Items from a dataset
┌──
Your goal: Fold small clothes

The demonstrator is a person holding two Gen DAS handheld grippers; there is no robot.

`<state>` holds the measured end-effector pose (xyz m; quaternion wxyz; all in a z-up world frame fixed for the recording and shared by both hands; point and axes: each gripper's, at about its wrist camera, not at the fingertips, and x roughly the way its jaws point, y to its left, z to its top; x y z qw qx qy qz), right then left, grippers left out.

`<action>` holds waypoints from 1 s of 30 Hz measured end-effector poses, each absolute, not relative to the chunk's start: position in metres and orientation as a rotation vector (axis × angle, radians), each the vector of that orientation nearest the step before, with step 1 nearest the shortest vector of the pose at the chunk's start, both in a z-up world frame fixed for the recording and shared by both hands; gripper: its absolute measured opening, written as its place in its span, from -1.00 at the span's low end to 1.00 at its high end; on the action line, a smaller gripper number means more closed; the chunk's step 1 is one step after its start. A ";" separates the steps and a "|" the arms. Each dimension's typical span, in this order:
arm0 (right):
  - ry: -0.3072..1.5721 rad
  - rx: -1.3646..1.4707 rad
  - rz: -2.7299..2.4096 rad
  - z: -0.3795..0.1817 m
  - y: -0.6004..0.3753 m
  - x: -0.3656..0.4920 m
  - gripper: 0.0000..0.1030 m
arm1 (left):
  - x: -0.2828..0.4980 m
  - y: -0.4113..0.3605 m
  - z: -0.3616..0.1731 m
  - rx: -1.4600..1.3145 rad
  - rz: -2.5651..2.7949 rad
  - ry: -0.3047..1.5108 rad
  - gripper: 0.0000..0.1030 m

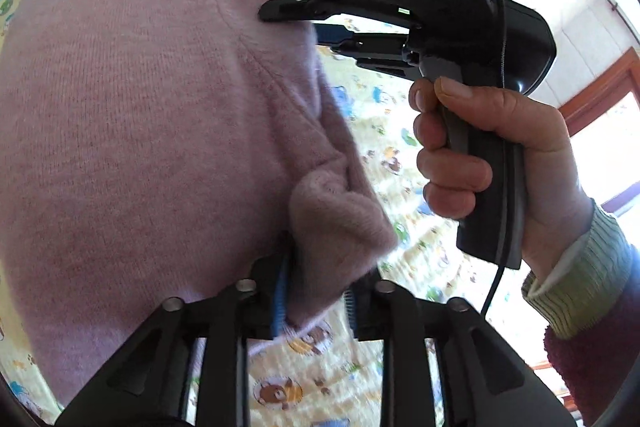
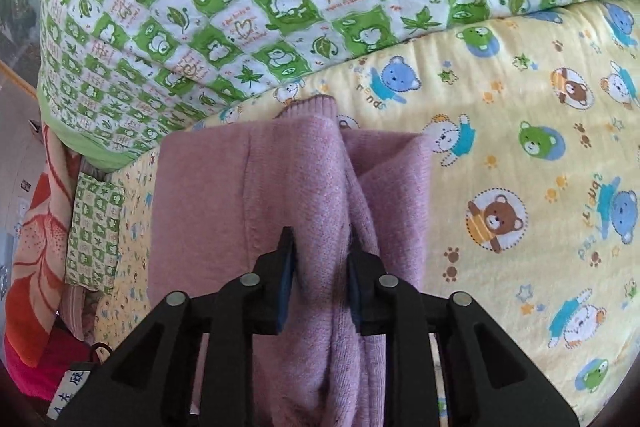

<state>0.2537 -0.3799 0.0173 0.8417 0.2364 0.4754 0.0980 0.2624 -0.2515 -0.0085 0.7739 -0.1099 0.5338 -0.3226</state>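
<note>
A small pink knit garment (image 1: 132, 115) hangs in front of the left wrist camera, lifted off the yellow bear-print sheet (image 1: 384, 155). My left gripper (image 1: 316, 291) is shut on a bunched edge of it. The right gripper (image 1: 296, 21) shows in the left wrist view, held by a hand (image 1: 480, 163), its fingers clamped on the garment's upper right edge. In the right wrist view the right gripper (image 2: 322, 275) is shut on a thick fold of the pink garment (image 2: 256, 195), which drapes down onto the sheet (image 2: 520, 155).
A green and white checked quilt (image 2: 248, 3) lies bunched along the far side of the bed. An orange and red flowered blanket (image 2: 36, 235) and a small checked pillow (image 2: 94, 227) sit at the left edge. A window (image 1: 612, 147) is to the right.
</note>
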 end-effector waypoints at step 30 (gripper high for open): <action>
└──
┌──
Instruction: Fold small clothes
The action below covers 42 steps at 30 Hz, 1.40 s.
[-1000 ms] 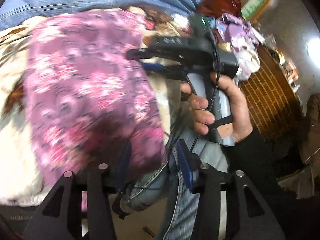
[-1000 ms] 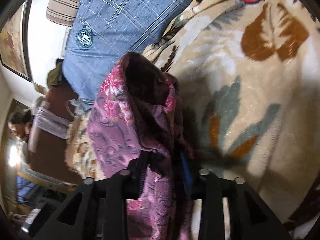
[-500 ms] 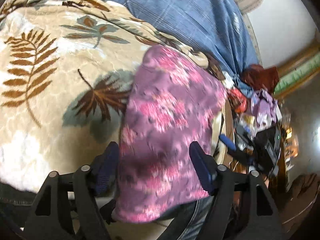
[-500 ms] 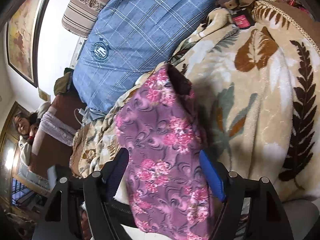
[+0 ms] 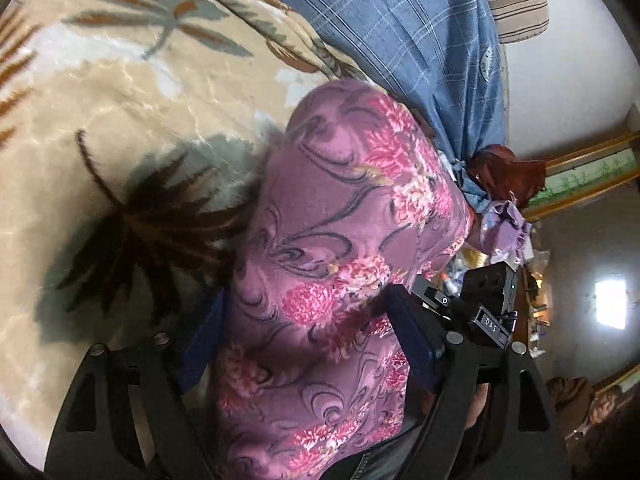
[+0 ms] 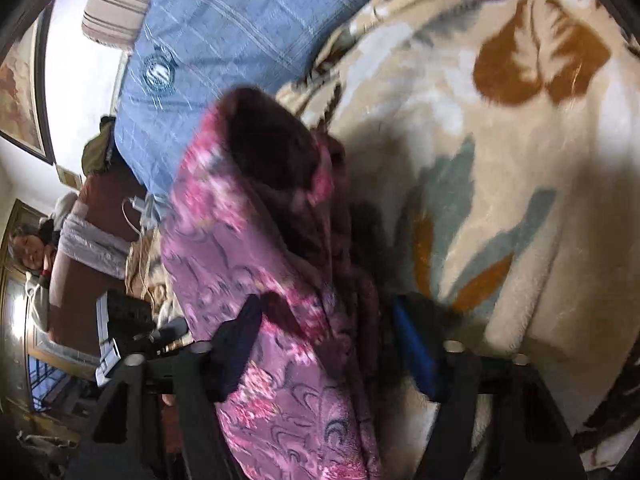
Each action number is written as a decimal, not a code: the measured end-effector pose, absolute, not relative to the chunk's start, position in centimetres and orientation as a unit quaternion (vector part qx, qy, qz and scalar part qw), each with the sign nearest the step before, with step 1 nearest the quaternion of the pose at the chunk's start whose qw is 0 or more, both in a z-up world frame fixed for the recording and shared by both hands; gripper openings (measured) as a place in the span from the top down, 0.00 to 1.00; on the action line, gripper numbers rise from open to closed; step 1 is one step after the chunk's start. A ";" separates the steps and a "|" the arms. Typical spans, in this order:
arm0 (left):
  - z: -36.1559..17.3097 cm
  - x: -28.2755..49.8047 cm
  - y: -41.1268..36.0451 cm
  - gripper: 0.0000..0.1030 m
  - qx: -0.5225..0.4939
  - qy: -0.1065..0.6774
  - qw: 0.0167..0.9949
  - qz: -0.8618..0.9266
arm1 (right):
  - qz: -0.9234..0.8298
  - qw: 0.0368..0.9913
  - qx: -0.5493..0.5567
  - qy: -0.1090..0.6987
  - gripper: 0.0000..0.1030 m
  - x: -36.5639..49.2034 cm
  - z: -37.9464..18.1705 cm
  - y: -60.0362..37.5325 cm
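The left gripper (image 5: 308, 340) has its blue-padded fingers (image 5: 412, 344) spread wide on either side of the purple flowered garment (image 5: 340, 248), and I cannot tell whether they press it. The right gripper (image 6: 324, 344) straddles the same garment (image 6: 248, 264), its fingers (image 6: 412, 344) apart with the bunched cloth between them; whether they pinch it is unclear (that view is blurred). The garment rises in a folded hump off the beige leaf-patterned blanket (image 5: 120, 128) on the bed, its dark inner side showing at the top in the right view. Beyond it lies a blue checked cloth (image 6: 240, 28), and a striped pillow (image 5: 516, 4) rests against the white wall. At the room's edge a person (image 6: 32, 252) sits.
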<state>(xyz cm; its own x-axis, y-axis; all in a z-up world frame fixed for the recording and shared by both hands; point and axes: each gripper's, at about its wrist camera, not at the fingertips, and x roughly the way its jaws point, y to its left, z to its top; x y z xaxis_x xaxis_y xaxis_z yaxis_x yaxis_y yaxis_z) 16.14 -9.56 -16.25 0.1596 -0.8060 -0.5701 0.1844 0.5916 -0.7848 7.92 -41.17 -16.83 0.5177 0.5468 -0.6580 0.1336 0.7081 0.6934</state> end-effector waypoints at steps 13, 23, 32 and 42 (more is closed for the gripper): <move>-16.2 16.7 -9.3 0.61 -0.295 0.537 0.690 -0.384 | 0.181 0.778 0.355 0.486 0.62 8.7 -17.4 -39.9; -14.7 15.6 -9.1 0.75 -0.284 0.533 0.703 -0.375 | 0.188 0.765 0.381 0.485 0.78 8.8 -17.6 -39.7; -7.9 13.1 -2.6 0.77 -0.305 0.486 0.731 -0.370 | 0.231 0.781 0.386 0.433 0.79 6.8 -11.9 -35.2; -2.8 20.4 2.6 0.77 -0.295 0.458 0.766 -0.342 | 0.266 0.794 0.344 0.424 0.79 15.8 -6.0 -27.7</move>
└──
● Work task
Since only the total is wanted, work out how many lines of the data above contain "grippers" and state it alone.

● Response to this exercise
2